Entramos en la Cuaresma, tiempo de revivir nuestra fe, de reencontrarnos con la Palabra que siempre nos recuerda que no hay nada más espiritual que el hambre de mis hermanos, que la espiritualidad no es tal si no se encarna. Para este tiempo no hay programa mejor que el que nos marca Isaías: “Así dice el Señor: El ayuno que yo quiere es éste: Abrir las prisiones injustas, hacer saltar los cerrojos de los cepos, dejar libres a los oprimidos, romper todos los cepos; partir tu pan con el hambriento, hospedar a los pobres sin techo, vestir al que ves desnudo, y no cerrarte a tu propia carne. Entonces romperá tu luz como aurora, en seguida te brotará la carne sana; te abrirá camino la justicia, detrás irá la gloria del Señor”. (Isaías 58, 6-9)

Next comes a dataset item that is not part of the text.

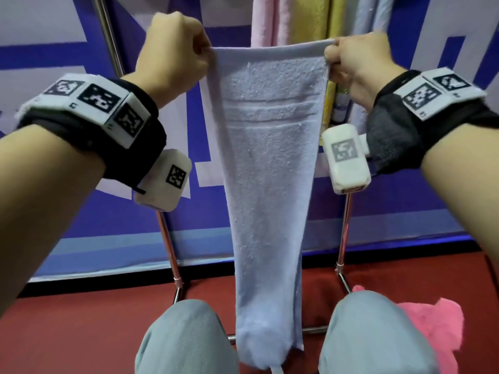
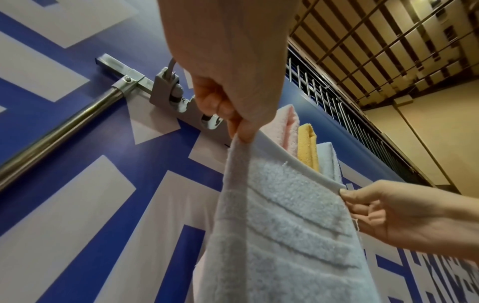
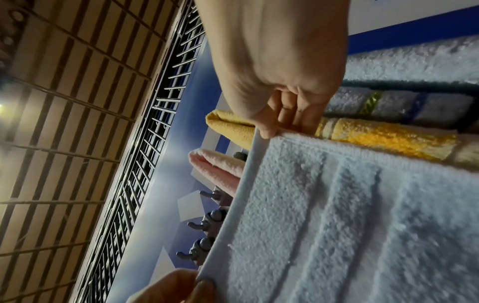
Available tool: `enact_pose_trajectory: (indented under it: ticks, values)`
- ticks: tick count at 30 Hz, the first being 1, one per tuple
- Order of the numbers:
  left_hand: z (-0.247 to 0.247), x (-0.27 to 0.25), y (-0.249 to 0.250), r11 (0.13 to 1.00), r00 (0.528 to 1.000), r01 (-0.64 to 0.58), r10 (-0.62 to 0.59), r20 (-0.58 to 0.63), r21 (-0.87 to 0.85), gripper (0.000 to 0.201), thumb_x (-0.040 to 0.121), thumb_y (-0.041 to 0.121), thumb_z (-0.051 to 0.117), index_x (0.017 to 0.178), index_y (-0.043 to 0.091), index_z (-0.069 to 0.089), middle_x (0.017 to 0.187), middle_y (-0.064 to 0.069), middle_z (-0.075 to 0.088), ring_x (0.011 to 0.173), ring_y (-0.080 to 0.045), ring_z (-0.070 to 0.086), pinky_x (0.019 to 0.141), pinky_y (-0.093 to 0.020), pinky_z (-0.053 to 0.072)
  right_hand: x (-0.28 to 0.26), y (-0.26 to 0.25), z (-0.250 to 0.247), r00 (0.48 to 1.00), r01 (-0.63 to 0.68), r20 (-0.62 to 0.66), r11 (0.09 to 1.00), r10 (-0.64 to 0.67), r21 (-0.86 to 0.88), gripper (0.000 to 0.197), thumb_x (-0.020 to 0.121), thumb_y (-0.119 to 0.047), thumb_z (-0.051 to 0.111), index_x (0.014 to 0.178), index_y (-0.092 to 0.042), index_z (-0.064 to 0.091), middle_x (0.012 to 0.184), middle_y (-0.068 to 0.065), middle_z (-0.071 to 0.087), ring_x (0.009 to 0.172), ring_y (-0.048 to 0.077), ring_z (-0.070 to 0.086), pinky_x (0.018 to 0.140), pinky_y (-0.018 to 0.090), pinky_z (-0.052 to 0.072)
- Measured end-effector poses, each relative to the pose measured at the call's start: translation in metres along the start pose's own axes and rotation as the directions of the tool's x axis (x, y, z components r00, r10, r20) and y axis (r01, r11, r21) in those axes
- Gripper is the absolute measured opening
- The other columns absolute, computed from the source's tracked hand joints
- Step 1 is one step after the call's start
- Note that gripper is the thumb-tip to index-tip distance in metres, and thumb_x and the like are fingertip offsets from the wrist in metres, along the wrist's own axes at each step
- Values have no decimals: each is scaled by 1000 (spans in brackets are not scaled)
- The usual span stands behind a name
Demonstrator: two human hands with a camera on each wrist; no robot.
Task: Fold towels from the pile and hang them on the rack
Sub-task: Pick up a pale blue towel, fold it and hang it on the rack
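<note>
Both knees (image 1: 183, 336) sit nearest the camera, with the lower end of the light blue towel (image 1: 267, 163) hanging between them.

Grip state: the left hand (image 1: 172, 55) pinches the top left corner of the light blue towel; the right hand (image 1: 353, 66) pinches the top right corner. Thumb and fingers of each grip are curled onto the hem, and the hem runs taut from one grip to the other. The towel hangs straight down below both grips as a long narrow strip. More than one layer appears at its lower end, so a lengthwise fold is judged to be in place.

Rack status: beyond and above the grips, the rack (image 2: 59, 125) already carries a pink towel (image 2: 289, 125), a yellow towel (image 2: 307, 145) and a white towel (image 2: 328, 162), hung side by side. Just beyond the right grip hang further pale and striped towels (image 3: 404, 106). The steel legs of the rack stand below the grips, behind the held towel.

Remaining work: the held towel is not yet on the rack bar. Below the right grip, beside the right knee, a crumpled pink towel (image 1: 432, 325) lies on the red floor (image 1: 81, 333), unfolded. At least this one item remains in the pile; the rest of the pile is out of view.
</note>
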State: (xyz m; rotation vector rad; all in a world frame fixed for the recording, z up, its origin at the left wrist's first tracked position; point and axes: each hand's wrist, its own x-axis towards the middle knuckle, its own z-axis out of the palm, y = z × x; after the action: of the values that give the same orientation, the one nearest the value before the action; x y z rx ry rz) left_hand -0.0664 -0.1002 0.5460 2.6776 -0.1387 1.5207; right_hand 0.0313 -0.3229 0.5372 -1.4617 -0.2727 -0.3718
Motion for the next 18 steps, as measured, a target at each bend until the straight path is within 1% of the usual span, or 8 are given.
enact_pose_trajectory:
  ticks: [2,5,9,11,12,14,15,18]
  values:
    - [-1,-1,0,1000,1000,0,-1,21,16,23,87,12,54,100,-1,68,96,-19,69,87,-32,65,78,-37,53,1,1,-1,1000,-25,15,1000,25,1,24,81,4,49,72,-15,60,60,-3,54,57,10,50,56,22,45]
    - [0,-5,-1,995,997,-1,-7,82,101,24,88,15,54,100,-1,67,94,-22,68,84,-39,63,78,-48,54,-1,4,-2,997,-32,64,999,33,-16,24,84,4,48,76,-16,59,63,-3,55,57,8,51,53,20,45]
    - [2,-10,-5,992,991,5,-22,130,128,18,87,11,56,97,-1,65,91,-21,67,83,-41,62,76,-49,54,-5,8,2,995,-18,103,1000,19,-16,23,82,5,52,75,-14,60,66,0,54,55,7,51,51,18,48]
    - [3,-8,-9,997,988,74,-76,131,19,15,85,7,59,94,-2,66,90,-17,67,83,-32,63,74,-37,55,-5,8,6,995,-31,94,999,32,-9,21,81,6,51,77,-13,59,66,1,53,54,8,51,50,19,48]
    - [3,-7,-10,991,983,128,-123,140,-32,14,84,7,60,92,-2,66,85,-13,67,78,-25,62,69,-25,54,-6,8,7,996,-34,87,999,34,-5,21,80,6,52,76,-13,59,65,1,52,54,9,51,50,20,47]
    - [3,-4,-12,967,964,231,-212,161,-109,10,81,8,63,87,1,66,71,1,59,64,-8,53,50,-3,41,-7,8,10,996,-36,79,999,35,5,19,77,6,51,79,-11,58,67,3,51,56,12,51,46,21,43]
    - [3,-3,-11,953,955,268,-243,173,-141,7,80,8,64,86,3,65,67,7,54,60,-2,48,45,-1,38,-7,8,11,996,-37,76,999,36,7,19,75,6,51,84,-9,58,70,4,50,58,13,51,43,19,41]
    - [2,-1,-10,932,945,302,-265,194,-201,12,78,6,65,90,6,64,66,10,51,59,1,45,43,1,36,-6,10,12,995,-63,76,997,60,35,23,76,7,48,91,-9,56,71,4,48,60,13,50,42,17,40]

Hoy nuestro ayuno sólo tiene sentido si es solidario con los que ayunan cada día porque no pueden comer. Nuestra reflexión y nuestra oración en esta Cuaresma deberían estar marcadas por la solidaridad con los que más sufren la crisis. Con los más cercanos: los emigrantes, los que han perdido el empleo, su casa, los que ya no tienen ni el paro… Y también con los que están más lejos en la distancia, como el pueblo de Haití y tantos otros pueblos que son el rostro de Cristo sufriente.
Al borde del camino yacen y sufren muchos hermanos y hermanas nuestras. En cada uno de nosotros esté elegir el personaje que queremos ser: el buen samaritano que se para y cura las heridas o el sacerdote que da un rodeo porque llega tarde al templo.
Y la espiritualidad se os dará por añadidura.